“Quem tem um doente mental em casa, está jogado à própria sorte”, afirma Capitão Samuel sobre fechamento de unidade psiquiátrica em Sergipe

Em entrevista concedida ao Jornal da Fan, da Rádio Fan FM, na manhã desta quarta-feira, 20, o pré-candidato a deputado federal por Sergipe, Capitão Samuel, comentou sobre o encerramento das atividades da Unidade de Custódia Psiquiátrica (UCP), oficializado na última segunda-feira, 18.

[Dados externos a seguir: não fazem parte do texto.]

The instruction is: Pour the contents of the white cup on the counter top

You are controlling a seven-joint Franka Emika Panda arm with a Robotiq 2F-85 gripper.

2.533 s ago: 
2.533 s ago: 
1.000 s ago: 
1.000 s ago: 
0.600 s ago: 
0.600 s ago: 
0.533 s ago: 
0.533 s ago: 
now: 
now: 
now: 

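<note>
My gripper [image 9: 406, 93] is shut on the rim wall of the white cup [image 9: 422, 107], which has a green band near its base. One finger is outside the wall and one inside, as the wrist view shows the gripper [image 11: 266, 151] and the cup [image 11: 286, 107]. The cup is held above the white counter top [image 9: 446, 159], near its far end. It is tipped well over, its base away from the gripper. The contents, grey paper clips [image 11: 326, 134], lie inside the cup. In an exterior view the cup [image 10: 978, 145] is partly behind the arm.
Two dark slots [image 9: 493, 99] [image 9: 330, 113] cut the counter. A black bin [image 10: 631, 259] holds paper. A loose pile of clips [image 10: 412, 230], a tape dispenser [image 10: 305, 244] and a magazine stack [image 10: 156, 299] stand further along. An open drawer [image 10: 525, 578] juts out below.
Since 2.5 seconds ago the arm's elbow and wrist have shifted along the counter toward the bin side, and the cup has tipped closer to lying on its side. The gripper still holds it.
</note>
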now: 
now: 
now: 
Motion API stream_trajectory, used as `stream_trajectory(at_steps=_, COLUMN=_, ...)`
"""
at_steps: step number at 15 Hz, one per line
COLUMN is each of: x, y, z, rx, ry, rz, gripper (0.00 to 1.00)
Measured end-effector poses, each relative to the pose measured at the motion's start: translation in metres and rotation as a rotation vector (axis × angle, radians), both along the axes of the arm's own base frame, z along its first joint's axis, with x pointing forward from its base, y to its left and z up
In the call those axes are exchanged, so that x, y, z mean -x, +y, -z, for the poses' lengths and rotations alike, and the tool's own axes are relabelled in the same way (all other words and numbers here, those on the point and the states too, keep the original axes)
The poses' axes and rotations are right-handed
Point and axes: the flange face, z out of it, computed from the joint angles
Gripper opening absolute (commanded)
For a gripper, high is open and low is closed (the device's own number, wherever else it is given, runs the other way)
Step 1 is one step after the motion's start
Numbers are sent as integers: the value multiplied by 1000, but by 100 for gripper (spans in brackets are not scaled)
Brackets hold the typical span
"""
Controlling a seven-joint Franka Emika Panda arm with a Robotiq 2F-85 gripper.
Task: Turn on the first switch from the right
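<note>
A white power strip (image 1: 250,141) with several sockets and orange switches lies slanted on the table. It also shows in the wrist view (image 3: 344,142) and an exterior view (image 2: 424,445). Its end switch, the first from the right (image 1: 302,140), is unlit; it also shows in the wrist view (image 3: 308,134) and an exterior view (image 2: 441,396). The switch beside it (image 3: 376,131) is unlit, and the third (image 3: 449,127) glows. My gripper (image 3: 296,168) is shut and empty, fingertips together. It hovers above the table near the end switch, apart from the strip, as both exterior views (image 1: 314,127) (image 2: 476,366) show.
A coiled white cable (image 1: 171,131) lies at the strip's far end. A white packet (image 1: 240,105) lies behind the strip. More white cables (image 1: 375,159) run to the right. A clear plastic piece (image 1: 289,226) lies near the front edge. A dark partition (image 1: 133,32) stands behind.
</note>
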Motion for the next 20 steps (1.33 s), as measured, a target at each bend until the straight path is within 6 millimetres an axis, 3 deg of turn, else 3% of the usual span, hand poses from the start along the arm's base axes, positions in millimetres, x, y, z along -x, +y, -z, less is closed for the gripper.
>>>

Durante a entrevista, ele explicou que o debate sobre o modelo de tratamento psiquiátrico começou com a Lei Antimanicomial, criada em 2001, que, segundo ele, teve um objetivo correto ao combater os antigos manicômios. No entanto, o pré-candidato criticou a Resolução nº 487 do Conselho Nacional de Justiça (CNJ), publicada em 2023, que determinou o fechamento dos Hospitais de Custódia e Tratamento Psiquiátrico em todo o país.

“Em vez de fechar, tornar o hospital de custódia psiquiátrico um hospital: dar mais condições de laborterapia, dar condições de fazer o tratamento adequado de acordo com a Nise da Silveira. Mas não, o CNJ decidiu fechar no Brasil inteiro e dizer que é um problema da saúde agora. Então, por exemplo, se hoje alguém tá em casa, dá um surto, mata o pai, mata a mãe, mata o irmão, ele vai ser levado para a delegacia e de lá vai ser levado para um hospital. Que hospital? João Alves? O Hospital de Glória? O Hospital de Estância?”, explica.

Ao ser questionado sobre a possibilidade de criação de alas específicas para atendimento psiquiátrico em hospitais já existentes, como o Hospital São José, Capitão Samuel afirmou que o atual modelo ainda apresenta limitações no tratamento contínuo de pacientes com transtornos mentais.

“O problema é que essa ala específica de atendimento tá virando os antigos manicômios. Por exemplo, eu sem querer criticar o Hospital São José — e quem quiser, faça uma visita — você chega no Hospital São José, aqueles que estão lá para emergência, ou seja, 15 dias (lá não é para ficar um ano, seis meses; é apenas 15 dias), num hospital, beleza. Mas para o tratamento do adoecimento mental, a pessoa não é somente 15 dias; a pessoa precisa continuar o tratamento. O que é que se entende hoje? Mandar para a rede. Qual rede? O CAPS está funcionando? Tem estrutura? Não tem”, aponta como alternativa.

O pré-candidato também sugeriu que a antiga estrutura da UCP poderia ser reaproveitada para implantação de um novo modelo de assistência psiquiátrica com foco terapêutico e acompanhamento contínuo.

“Talvez se a gente pegasse hoje o prédio onde funcionava o Hospital de Custódia Psiquiátrica, e ali você construísse, fizesse tipo uma clínica ou um hospital com esse viés, você já tem a segurança dos muros, lá tem muito espaço para você fazer a laborterapia, e aí você daria o tratamento adequado”, afirma.

Por fim, Capitão Samuel diz: “Hoje, quem tem um doente mental em casa, está jogado à própria sorte”, conclui.